More off-topic....Do you really think a stereo-widener is necessary? I submit that it's doing nothing good to your mix and completely not needed.
 
Wait! Why are you rendering to 64fp? I'm kinda surprised iTunes will even take that. Render it to the bit depth at which your converters are running and see if that changes anything. Still don't completely understand why that would make a difference...
 
I don't know why its 64 fp, thats just what it set to. Im not sure what it even means.

and Idk about the stereo widener, I just used it experimenting one day and liked how it sounded.

and I use a volume boost because I always hear everyone say that you should record at -18 dB, so I do. so then the mixed product is really quiet. So I put a volume boost in the master to make it a little louder. The effect has two sliders, and its just how many dB's you want to raise it, and the other is a threshold knob. Which I normally set at about -0.2 or so.
 
Idk about the stereo widener, I just used it experimenting one day and liked how it sounded.
It's all good, man. If you like how it sounds, that's what it's all about. I was just asking. Like I said, it was totally off-topic and I don't want to derail the thread from finding the solution to your problem.

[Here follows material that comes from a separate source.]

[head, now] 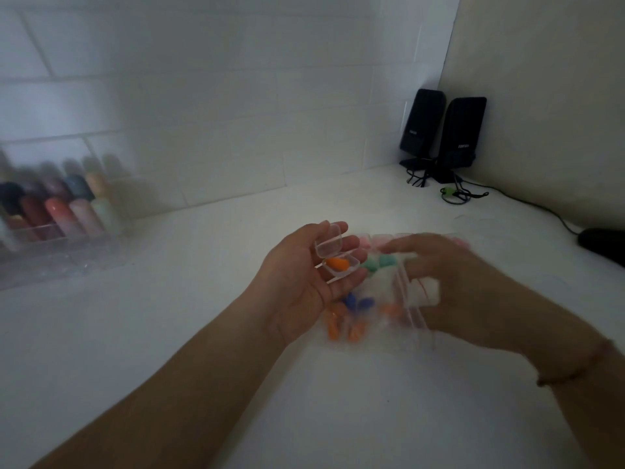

I use a volume boost because I always hear everyone say that you should record at -18 dB, so I do. so then the mixed product is really quiet. So I put a volume boost in the master to make it a little louder. The effect has two sliders, and its just how many dB's you want to raise it, and the other is a threshold knob. Which I normally set at about -0.2 or so.
OK, I'm not familiar with any plug-in like that, I was just curious.

Well, you are recording at proper levels if you're shooting to average around -18. It's totally normal that you'd want to boost the volume after that. Don't listen to anyone that says you don't need to boost the overall volume after. You heard with your own ears that it's way too low if you don't. Again, not to derail the thread, but you might want to try boosting the overall volume with a limiter next time, if you feel like experimenting.
 
Ah, so the volume boost is a limiter of some sort. Not a bad thing to have on the master bus, if used gingerly.

Try rendering to a 44.1 KHz 24-bit WAV file and see how the results are. And as mentioned above, start disabling master bus effects until you find the offending one.
 
Ah, so the volume boost is a limiter of some sort.

Oh you're right. I should have realized that when he mentioned "threshold". OK, then forget my advice about using a limiter instead. Seems you're already using one.
 
I turned the master bus off, and set it to 24 bit, and though the bass boost wasn't as extreme as with it on, it was definitely there. so it seems that theres a rendering bass boost coming from something else,

and the multi band from the master bus is making it worse.